De plus, ces baisses dangereuses interviennent avant les mouvements de grève de mars-avril qui ne vont évidemment pas améliorer l’activité économique et encore moins la confiance des chefs d’entreprise et des consommateurs.
France : la croissance de l’activité ralentit fortement dans les services et s’effondre dans l’industrie.
Pour visualiser le graphique, merci de consulter le fichier pdf
Sources : INSEE, Markit, ACDEFI
Au total, que ce soit dans la zone euro, en Allemagne et en France, les révisions haussières des prévisions de croissance des différents gouvernements, d’Eurostat et de l’OCDE sont en complet décalage avec l’ensemble des indicateurs avancés.
L’INSEE a d’ailleurs commencé à battre sa coulpe en évoquant du bout des lèvres que la croissance française devrait désormais ralentir.
Pour notre part, nous sommes au regret d’écrire que nous sommes confortés dans nos prévisions de croissance pour 2018. Cette dernière sera effectivement d’au mieux 2 % pour la zone euro, 2,3 % pour l’Allemagne et 1,5 % pour la France.
Soyons clairs : il s’agit là de prévisions optimistes qui pourraient être révisées à la baisse en cas d’intensification de la tempête financière en cours et de nouveaux dérapages sociétaux, notamment en France, sans parler de la crise politique italienne et des risques de guerre commerciale internationale.
Piètre consolation, l’économie américaine ne fera pas non plus de miracle en 2018. C’est d’ailleurs ce que vient de confirmer l’évolution des indices Markit PMI des directeurs d’achat américains en mars.
La croissance américaine devrait se stabiliser autour des 2,2 %.

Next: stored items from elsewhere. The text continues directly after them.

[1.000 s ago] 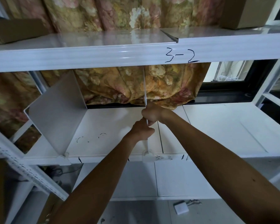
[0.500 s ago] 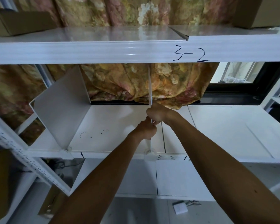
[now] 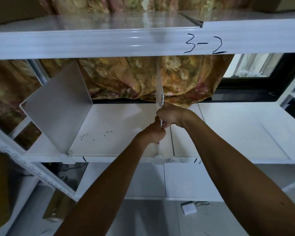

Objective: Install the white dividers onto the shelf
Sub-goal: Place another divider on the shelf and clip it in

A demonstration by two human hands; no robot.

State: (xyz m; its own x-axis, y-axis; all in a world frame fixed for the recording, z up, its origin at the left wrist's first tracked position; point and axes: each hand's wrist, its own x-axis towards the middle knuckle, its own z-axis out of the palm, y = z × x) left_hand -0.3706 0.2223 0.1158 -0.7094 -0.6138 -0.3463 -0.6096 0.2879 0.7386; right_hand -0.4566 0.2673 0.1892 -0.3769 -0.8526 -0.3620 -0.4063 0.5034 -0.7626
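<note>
A white divider (image 3: 159, 86) stands edge-on in the middle of the white shelf (image 3: 237, 130) marked 3-3, reaching up toward the shelf above. My left hand (image 3: 153, 133) grips its front edge low down. My right hand (image 3: 170, 114) grips the same edge just above and behind. A white clip (image 3: 157, 158) sits at the divider's foot on the shelf's front lip. A second white divider (image 3: 58, 108) stands upright at the left, with its own clip (image 3: 67, 155) at the lip.
The upper shelf (image 3: 109, 41), marked 3-2, runs across just above the dividers. A floral curtain (image 3: 126, 79) hangs behind. A slanted perforated upright (image 3: 32, 169) is at the left. A small white object (image 3: 188, 208) lies on the floor below. A window frame (image 3: 245, 94) is at the right.
Both hands keep their grip on the middle divider and have barely moved. The view has shifted slightly, so the shelves sit a little differently in the frame.
</note>
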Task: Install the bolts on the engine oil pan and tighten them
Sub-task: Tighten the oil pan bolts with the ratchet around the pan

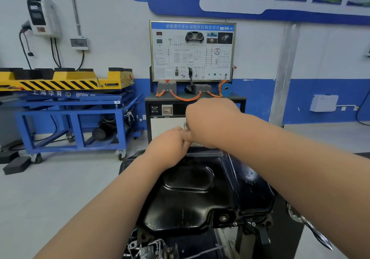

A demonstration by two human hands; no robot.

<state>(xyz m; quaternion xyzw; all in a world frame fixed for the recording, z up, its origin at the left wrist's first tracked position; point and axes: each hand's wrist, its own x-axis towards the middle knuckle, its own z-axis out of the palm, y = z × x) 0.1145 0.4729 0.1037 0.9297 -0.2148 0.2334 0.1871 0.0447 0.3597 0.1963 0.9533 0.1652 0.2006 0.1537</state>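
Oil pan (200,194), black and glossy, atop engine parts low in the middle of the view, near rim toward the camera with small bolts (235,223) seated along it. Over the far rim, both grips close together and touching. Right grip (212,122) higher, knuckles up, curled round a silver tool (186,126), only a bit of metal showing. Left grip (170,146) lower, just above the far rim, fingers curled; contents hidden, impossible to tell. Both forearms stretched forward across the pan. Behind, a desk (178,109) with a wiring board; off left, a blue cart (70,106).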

Pour visualiser le graphique, merci de consulter le fichier pdf
Sources : BEA, Markit, ACDEFI
Certes, dans l’industrie, après avoir perdu 0,2 point en février, l’indice Markit en a regagné 0,4 en mars, atteignant un niveau appréciable de 55,7. En revanche, dans les services, il a reculé de 1,8 point en mars, à 54,1.
Après la baisse des ventes au détail et la chute des mises en chantier en février, cela confirme que la croissance américaine devrait osciller autour des 2,2 % en 2018. Une performance honorable mais bien inférieure aux 3,5 % attendus par Donald Trump pour financer son programme de grands travaux publics.